PROBLEM TO WORK ON: The entire listing below is to be written out exactly, minus the pictures.

RAW DATA:
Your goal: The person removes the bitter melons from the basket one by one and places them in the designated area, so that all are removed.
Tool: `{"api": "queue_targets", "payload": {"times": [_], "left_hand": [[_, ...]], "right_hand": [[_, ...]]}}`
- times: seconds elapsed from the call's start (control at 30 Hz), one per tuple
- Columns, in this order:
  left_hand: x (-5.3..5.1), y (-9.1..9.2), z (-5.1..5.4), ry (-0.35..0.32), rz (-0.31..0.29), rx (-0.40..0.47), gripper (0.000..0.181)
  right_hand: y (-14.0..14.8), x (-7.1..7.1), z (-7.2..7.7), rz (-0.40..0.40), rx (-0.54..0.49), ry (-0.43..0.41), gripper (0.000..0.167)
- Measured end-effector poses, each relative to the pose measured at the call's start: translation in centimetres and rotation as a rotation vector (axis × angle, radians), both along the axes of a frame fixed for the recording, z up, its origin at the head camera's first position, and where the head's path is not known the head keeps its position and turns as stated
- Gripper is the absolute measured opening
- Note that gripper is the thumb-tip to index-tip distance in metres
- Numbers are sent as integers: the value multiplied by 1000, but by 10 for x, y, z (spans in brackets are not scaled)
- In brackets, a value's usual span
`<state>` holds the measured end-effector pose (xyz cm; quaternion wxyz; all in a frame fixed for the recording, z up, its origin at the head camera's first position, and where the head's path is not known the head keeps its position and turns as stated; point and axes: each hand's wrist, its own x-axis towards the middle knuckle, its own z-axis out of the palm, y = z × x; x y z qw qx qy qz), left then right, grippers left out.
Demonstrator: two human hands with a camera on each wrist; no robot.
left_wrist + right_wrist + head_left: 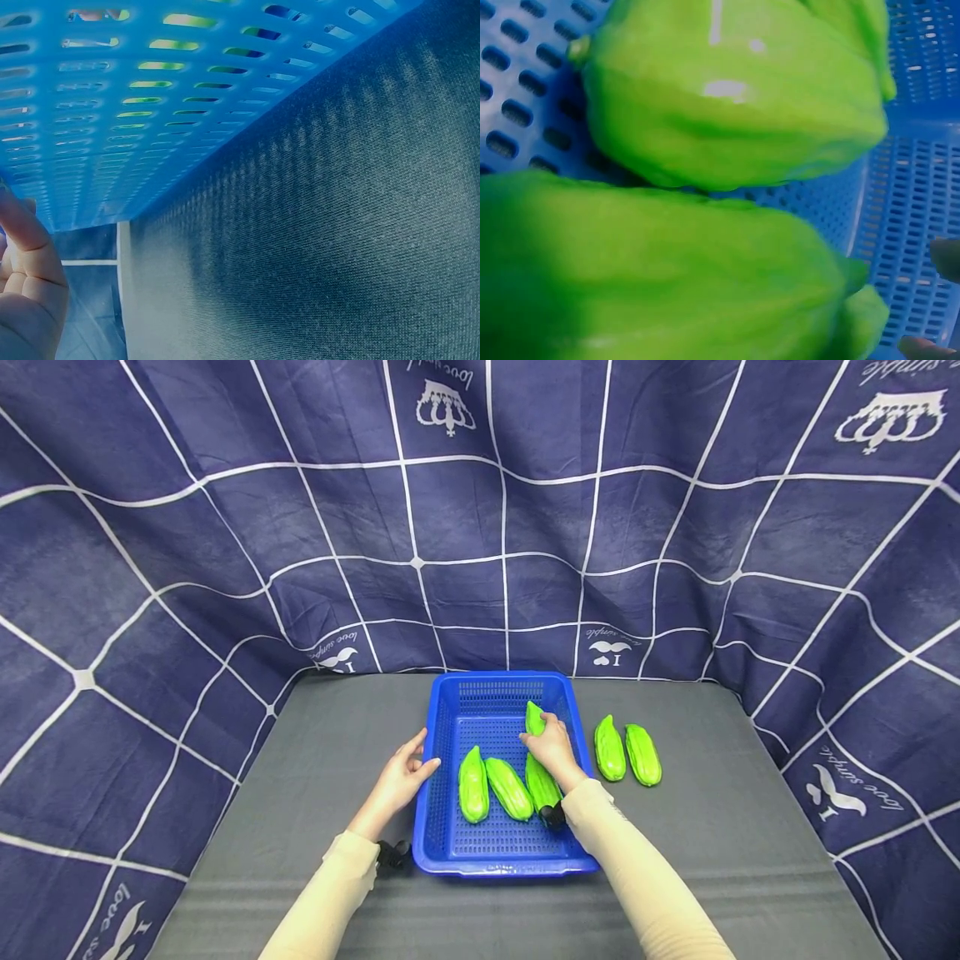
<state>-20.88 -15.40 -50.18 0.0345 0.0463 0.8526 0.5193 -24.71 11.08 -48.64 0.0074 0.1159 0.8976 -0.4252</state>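
Observation:
A blue plastic basket (510, 867) with slotted walls holds several bright green bitter melons, one (473, 787) at left and another (510, 789) beside it. My left hand (397, 777) touches the left rim, its thumb at the top edge and fingers along the outside. Inside the basket, my right hand (551, 745) is over a far bitter melon (534, 718), partly hidden by the hand. A nearer bitter melon (542, 787) lies below that wrist. In the right wrist view, fingertips (946, 259) show at the right edge, spread apart with basket wall visible between them.
Right of the basket, two more bitter melons, one (610, 748) next to the other (643, 755), lie on the dark grey tabletop (720, 827). A blue curtain (525, 518) with white grid lines hangs behind and at both sides.

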Motion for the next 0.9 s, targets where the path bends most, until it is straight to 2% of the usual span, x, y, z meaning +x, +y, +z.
{"api": "queue_targets", "payload": {"times": [0.13, 0.3, 0.63, 0.9], "left_hand": [[0, 0, -1, 3, 0, -5, 66], [0, 0, -2, -6, 8, -11, 66], [1, 0, -1, -5, 3, -13, 66], [1, 0, -1, 8, 9, -12, 66]], "right_hand": [[-3, -1, -5, 5, 58, -28, 69], [-7, -3, -10, -7, 102, -13, 70], [-7, -4, -13, 2, 190, -16, 63], [-7, -5, -15, -3, 234, 26, 60]]}}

REPLY:
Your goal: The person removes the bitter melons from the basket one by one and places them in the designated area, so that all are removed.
Tool: `{"api": "queue_targets", "payload": {"times": [_], "left_hand": [[_, ...]], "right_hand": [[_, ...]]}}`
- times: seconds elapsed from the call's start (control at 30 Hz), one per tuple
- Columns, in this order:
  left_hand: x (-5.3..5.1), y (-9.1..9.2), z (-5.1..5.4), ry (-0.35..0.32), rz (-0.31..0.29), rx (-0.40..0.47), gripper (0.000..0.181)
  right_hand: y (-14.0..14.8), x (-7.1..7.1), z (-7.2..7.7), rz (-0.40..0.40), rx (-0.54..0.49), ry (-0.43..0.41), gripper (0.000..0.167)
- Measured end-effector poses, each relative to the pose measured at the call's start: translation in centimetres and rotation as a rotation vector (axis × angle, radians), both along the axes of a frame fixed for the recording, z up, its origin at the head camera's first position, and where the head's path is not known the head keeps its position and turns as stated
- Gripper is the absolute measured opening
- Note that gripper is the thumb-tip to index-tip distance in metres
- Numbers are sent as integers: the value multiplied by 1000, but by 10 for x, y, z (spans in brackets are not scaled)
- In brackets, a value's usual span
`<state>` holds the measured end-effector pose (xyz cm; quaternion wxyz; all in a frame fixed for the recording, z up, its origin at the head camera's first position, and where the head's path is not known the head keeps its position and turns as stated; point and axes: each hand's wrist, its own x-axis towards the middle knuckle, its own z-axis out of the palm, y = z × x; x y z qw qx qy qz), left then right, grippers left out.
Demonstrator: two human hands with a camera on each wrist; no robot.
left_wrist + right_wrist + head_left: 
<state>-20.88 -15.40 -50.18 0.0345 0.0463 0.8526 0.5193 -24.71 11.08 -48.64 0.0074 0.1159 0.8976 -0.4252</state>
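Observation:
A blue plastic basket (510, 867) with slotted walls holds several bright green bitter melons, one (473, 787) at left and another (510, 789) beside it. My left hand (397, 777) touches the left rim, its thumb at the top edge and fingers along the outside. Inside the basket, my right hand (551, 745) is over a far bitter melon (534, 718), partly hidden by the hand. A nearer bitter melon (542, 787) lies below that wrist. In the right wrist view, fingertips (946, 259) show at the right edge, spread apart with basket wall visible between them.
Right of the basket, two more bitter melons, one (610, 748) next to the other (643, 755), lie on the dark grey tabletop (720, 827). A blue curtain (525, 518) with white grid lines hangs behind and at both sides.
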
Motion for the next 0.9 s, targets where the path bends most, until it is straight to 2% of the usual span, x, y, z meaning +x, +y, +z.
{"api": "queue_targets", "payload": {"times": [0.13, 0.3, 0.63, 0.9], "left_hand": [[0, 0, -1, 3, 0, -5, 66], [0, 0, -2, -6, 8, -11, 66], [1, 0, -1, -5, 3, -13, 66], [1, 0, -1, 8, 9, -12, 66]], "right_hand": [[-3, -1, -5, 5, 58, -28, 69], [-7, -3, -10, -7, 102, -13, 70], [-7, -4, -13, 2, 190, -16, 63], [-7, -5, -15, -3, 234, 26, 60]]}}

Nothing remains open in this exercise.